My Micro-Bio

Once upon a time

Well, let's start in the beginning: I was born in Cologne, Germany on the 9th of August in 1967. By that time, my father was a drummer, and my mother worked as a waitress in the nightclubs. That funny life came to an end, when I arrived. My father started working as a joiner, the job he had learned, my mother became a housewife.

For a while, I naturally wanted to become a joiner too. Later, growing up with things like Billy Gilezby (spelling?!?) and Charly Parker, I tried myself in doing music too. Drums where not my thing, but somehow I made it to playing classical guitar for a while - actually, I was really good with that.

Whoa, a Computer!

Then, in 1980, I faced an option that changed my life quite drastically. I was about to get a new stereo, when I read that Tandy announcement about TRS-80 Model I machines that were becoming payable, and that was a real computer!

I think I had met the best possible time for getting a computer. I had no friends that had one, so I couldn't get lost playing computergames. I started playing around with BASIC - naturally with the intention to write my own games...<sigh>

It took me two more years to start looking into other programming languages - keep in mind, that I was quite young, and literature was really expensive and rare by that time, over here in Germany.

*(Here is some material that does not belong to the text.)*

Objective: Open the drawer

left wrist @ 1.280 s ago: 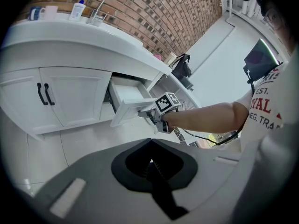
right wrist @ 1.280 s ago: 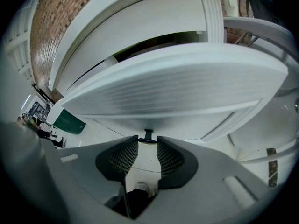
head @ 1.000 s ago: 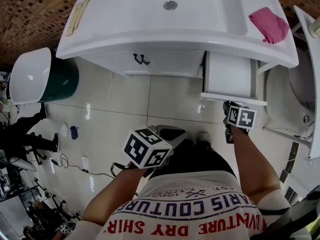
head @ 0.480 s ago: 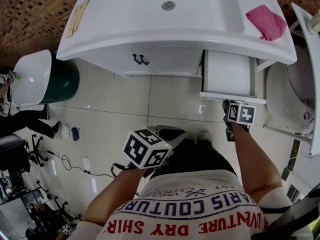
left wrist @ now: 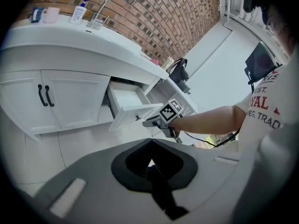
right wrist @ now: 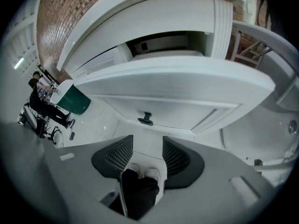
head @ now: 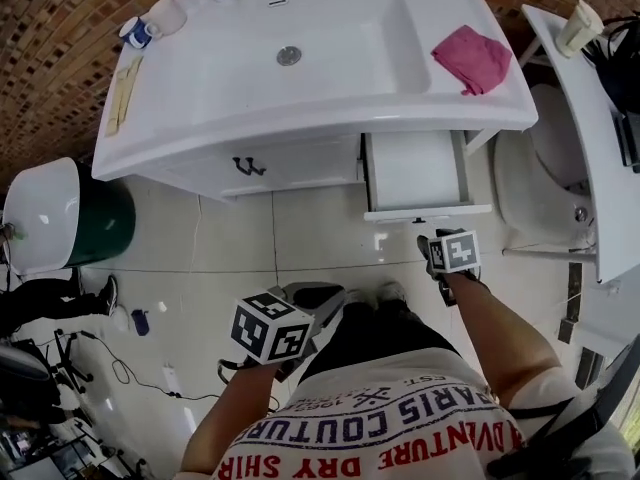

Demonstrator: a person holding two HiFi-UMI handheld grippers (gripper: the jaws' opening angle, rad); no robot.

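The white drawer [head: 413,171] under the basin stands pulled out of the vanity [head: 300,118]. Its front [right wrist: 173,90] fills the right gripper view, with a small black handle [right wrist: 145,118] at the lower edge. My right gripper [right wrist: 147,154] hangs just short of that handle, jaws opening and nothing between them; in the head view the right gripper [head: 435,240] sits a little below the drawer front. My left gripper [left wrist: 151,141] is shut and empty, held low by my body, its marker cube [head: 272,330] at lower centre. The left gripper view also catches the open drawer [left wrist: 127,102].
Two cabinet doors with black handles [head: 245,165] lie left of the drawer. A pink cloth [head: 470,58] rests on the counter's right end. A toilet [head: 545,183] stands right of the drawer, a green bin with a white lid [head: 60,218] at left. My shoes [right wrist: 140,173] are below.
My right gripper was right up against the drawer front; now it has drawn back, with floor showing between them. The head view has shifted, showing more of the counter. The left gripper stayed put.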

Learning, and more computers

By the age of 16 I switched schools and met the first other computer-guys, most of which have since then become really good friends. I started using a CP/M computer at school, and had the chance to learn PASCAL, and Z80-Assembler. Later that year, I got my first introduction in Lisp with the muMath/muSimp packages. Wow! That was cool stuff. I never again left that language, and these days, even my editor of choice - Emacs - is programmed in Lisp.

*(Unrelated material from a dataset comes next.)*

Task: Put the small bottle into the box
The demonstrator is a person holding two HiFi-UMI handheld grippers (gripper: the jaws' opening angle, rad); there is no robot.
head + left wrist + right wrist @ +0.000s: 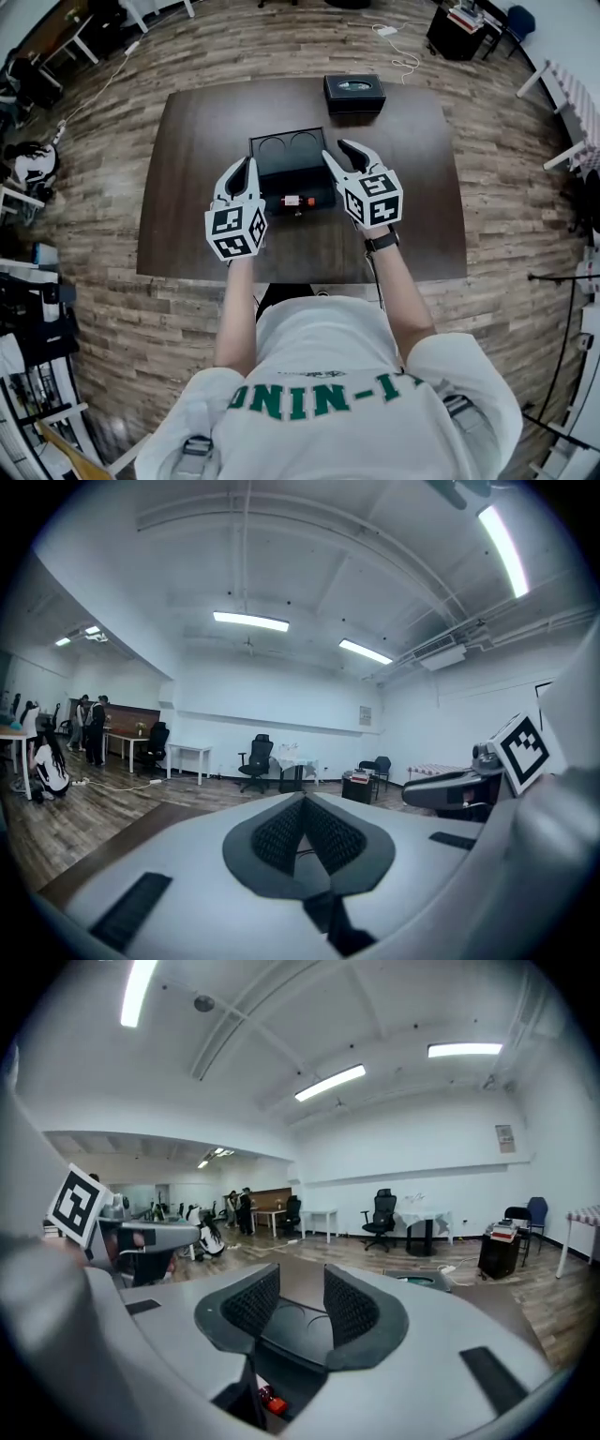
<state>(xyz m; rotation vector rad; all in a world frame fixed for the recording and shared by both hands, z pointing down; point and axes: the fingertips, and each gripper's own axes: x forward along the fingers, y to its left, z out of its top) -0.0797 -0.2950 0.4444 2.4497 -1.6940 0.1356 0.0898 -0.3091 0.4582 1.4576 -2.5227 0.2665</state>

1986 I got myself a Atari 260 ST, with the huge amount of 256 KBytes RAM, could you imagine that?!? My raving stopped rather fast, when I found out, that I had only about 40 KBytes left when the Atari-Basic was started.

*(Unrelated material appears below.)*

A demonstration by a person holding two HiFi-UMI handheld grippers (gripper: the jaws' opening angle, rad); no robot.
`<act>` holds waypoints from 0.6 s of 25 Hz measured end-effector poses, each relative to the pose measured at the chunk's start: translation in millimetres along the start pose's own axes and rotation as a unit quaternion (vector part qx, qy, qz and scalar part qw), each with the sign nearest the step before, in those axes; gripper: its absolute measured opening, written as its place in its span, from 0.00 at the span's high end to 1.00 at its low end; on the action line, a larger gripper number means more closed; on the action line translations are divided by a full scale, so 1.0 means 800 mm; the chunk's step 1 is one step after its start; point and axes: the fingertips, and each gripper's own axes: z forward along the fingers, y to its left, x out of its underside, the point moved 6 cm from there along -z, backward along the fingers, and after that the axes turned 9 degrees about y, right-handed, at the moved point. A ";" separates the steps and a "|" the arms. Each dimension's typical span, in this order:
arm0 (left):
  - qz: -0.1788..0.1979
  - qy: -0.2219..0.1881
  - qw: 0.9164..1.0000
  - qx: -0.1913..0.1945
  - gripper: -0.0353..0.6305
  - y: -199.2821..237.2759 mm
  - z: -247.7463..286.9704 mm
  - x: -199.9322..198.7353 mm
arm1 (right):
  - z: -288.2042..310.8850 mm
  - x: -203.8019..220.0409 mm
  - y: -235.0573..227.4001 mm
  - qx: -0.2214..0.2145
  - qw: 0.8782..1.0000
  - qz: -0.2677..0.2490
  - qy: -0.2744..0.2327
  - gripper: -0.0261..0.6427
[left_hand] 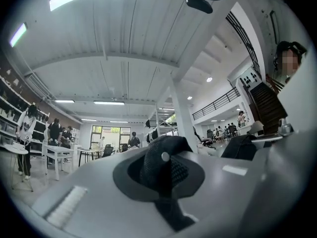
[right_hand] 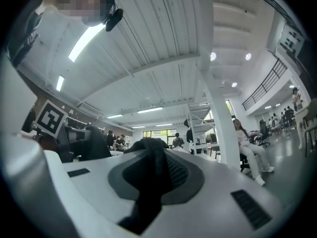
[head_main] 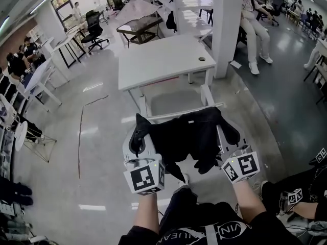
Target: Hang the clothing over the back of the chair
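Observation:
A black garment [head_main: 186, 134] hangs spread between my two grippers, just this side of the top rail of a white chair [head_main: 176, 116]. My left gripper [head_main: 138, 132] is shut on the garment's left edge. At the right edge, my right gripper [head_main: 231, 135] is shut on a thicker fold. In the left gripper view, the left gripper [left_hand: 163, 158] has bunched black fabric [left_hand: 166, 170] pinched between its jaws. The right gripper view has the same dark cloth [right_hand: 148, 175] caught in the right gripper [right_hand: 151, 153]. The garment hides most of the chair's seat.
A white table [head_main: 163, 60] stands just beyond the chair. A white pillar [head_main: 227, 24] rises at the right with a seated person [head_main: 253, 27] beside it. More desks, office chairs [head_main: 94, 29] and people fill the back and left. Marker cubes [head_main: 294, 195] lie low right.

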 end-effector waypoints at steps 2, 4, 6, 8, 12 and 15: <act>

I fiddled a bit more in PASCAL, did my first paid job for a sick guy who thought that the letters of your name would tell you something about your destiny - ROTFL.

Then another year later, I started learning C. I hated it, because the only thing I ever really learned was PASCAL, but slowly I got the hang out of it. Jesus, last year I had 24 hours to write a 1500-liner in PASCAL, and yes, I still can do it, but really, that's not a programming language! PASCAL is great for teaching, but please, for real jobs, let's stay with real languages!

I continued learning, and started teaching computer-stuff on my old school. Somehow I quit school to become a free-lance programmer, doing a bit statistics, admin on a Novell 2.x Network, lowlevel Postscript programming and other stuff. This went well up to my 24th year. Then the army took me in, just one year before I'd have been out automatically.

You and what army?

You know, here in Germany we have the option to do other stuff instead of militair. I already had that procedure running, when they said they wanted me. Just a few month before, Saddam had taken over Kuwait, and I started thinking about all that army stuff.

Up to Saddam, I was sure that the need for an army was not existant in the 20th century. Russia was opening, Germany was reunited, everything was getting better, and right into that jumped a guy, took over a country, and it looked as if he was getting away with that?!? I decided to withdraw my civil services, and went straight to the army, wanting to become a professional soldier.

Ooohhh man, was I stupid! Really, folks! There may be great armies out there, that do good jobs in stopping wars, and protecting civilians in war areas, but trust me: The German army is not in that league! While I did my time with them, an official guy of the government did a report that said it'd take more than 4 weeks, to get us up and running, just in case anybody would march in here.

That put every single one of my reasons into ridicule, so I did the standard-year, and went off, back into my life, quite a bit more mature now. Nowadays, with Jugoslavia, Russia, Rwanda and all the other places where we have war again, I believe there is a real need for an international army, but I have strong doubts that any of the ones we have are right for that job.

Back to life...

After that year, I decided to get a regular 9-2-5 job. I found one quite easy, and have stayed there since then.

And now? 'ts up, huh?

This year, I have started doing night school now, so perhaps I'll start studying something in my early 30ies, but I don't think it'll be computers primarily. You know, I think I'm really good at what I do, I have a lot of experience that no university could have taught me, and there have to be other things out there.